» Work to complete
Beneath this line sits some data. Return only its lines from the one holding "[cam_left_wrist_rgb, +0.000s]" through the one holding "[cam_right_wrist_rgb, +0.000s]", inclusive, exactly, with the images removed.

##### Data #####

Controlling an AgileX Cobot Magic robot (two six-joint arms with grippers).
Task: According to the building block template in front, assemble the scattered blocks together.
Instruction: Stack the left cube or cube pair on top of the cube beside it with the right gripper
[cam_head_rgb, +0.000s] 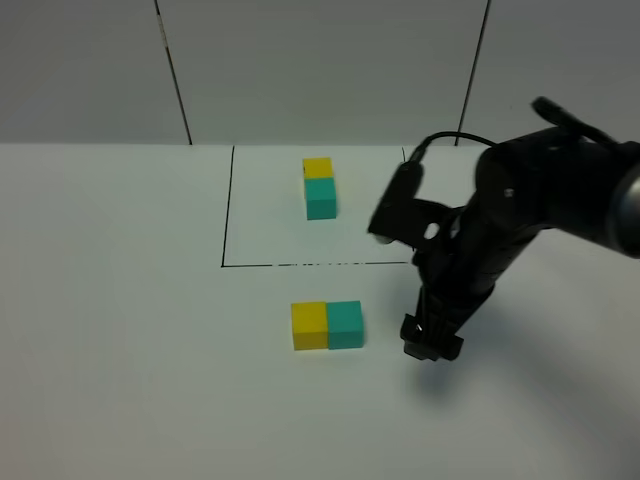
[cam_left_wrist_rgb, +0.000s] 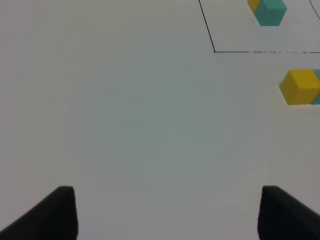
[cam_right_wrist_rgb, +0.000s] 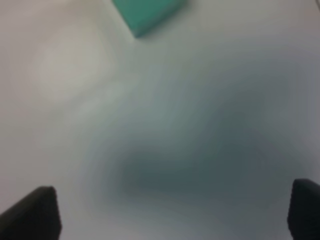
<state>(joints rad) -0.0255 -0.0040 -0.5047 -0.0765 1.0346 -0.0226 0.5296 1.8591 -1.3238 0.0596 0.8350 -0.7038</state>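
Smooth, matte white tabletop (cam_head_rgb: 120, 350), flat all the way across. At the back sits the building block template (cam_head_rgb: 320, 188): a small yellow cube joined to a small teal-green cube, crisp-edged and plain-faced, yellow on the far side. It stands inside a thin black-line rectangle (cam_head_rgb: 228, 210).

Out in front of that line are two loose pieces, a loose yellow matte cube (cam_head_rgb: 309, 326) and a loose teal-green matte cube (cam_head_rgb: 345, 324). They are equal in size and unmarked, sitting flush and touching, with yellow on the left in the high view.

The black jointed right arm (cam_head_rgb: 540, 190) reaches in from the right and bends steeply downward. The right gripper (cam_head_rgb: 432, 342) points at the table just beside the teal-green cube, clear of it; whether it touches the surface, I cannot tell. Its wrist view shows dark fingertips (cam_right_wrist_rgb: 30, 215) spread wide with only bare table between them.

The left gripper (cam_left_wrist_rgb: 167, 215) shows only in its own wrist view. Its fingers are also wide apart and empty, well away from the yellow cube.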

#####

» Answer area
[cam_left_wrist_rgb, +0.000s] 
[cam_right_wrist_rgb, +0.000s] 

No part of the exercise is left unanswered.